Steve had seen all the police cars going to my brother’s place and followed behind. I’d only spoken to him for seconds before climbing into the back of the ambulance, but he’d promised to look after Brew.
Robbie nodded and looked away, fiddling with the bandage on his chest. His voice thick, he said, “Can I have some water?”
I handed him his cup, helping him with the straw. When he was done, I set the cup back on the side table and sat down in the chair. Trying to pull myself together from the upset of seeing my brother with tubes coming out of him, I took a moment to unwind the scarf from around my neck, then stuffed it in my pocket.
Speaking low, almost in a mumble, Robbie said, “You did that in the ambulance.”
Thinking he might be groggy from pain medication, I said, “Did what?”
“Took off your scarf and shoved it in your pocket.”
I narrowed my eyes, tried to remember what he was talking about—the trip in the ambulance still a blur. The only time I remembered taking off my scarf was after he’d flatlined and they were giving him chest compressions. The stress and heat in the ambulance had made me feel like I was strangling.
“You were unconscious.…”
“It was more than that.” His voice was impatient. “You know I wouldn’t make this shit up. I saw you—like I was above you. You took the scarf off so fast you ripped your earring out. It’s under that stretcher I was on.”
Now I remembered the pinging sound, so focused on Robbie that I’d ignored it. I sat back in the chair, stunned into silence. How did he know that?
He said, “I don’t want to talk about this much—it scared the crap out of me, okay? And don’t go telling a bunch of people. They’ll think I’m nuts.”
Still trying to process what he’d just told me, I said, “Okay…”
“It was kind of like what Aaron described. I was outside, I could see you, and hear your thoughts. You were really scared—I tried to talk to you, but I couldn’t. I felt calm, though, and really peaceful.”

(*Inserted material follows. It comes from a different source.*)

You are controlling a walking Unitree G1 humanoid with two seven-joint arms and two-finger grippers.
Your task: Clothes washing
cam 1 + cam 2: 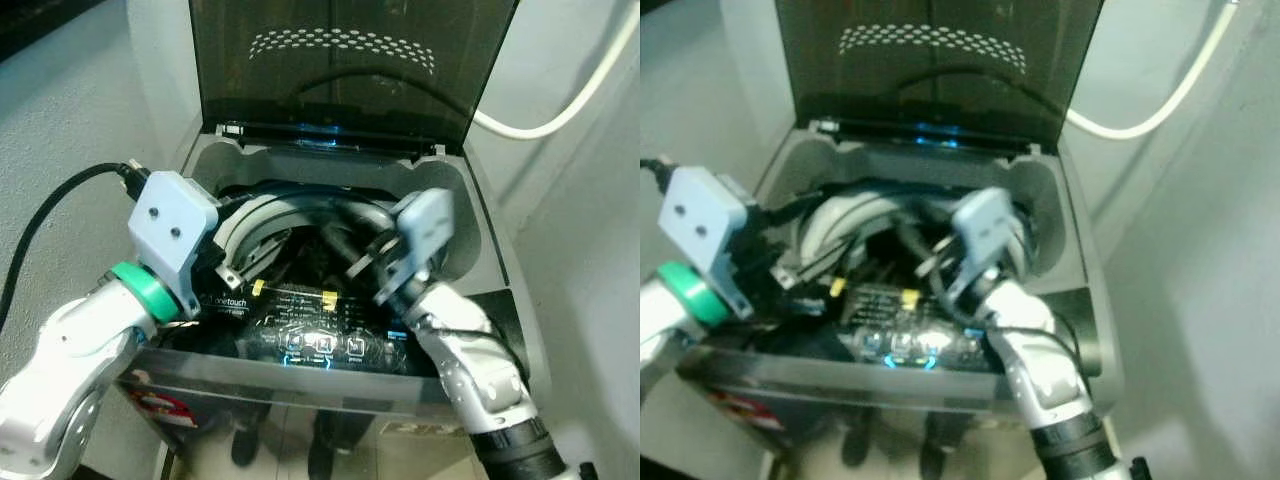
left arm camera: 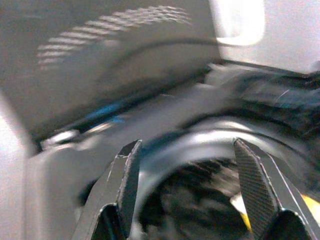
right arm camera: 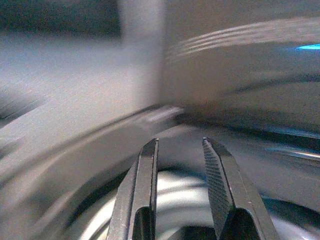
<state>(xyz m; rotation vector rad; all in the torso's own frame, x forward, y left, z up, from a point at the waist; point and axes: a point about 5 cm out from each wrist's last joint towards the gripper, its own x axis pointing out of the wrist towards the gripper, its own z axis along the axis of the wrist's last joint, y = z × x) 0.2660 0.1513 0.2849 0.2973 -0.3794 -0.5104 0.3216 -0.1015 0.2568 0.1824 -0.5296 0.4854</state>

He had to have been hallucinating. I was about to explain that it was probably a neurological response to the lack of oxygen, then stopped when I realized that most hallucinations produced from an oxygen-starved brain would cause confusion or disorientation, not a calm, peaceful image. And I couldn’t explain how he knew my earring had fallen off. Even if he’d still had auditory response, there was no way he could’ve seen me remove my scarf.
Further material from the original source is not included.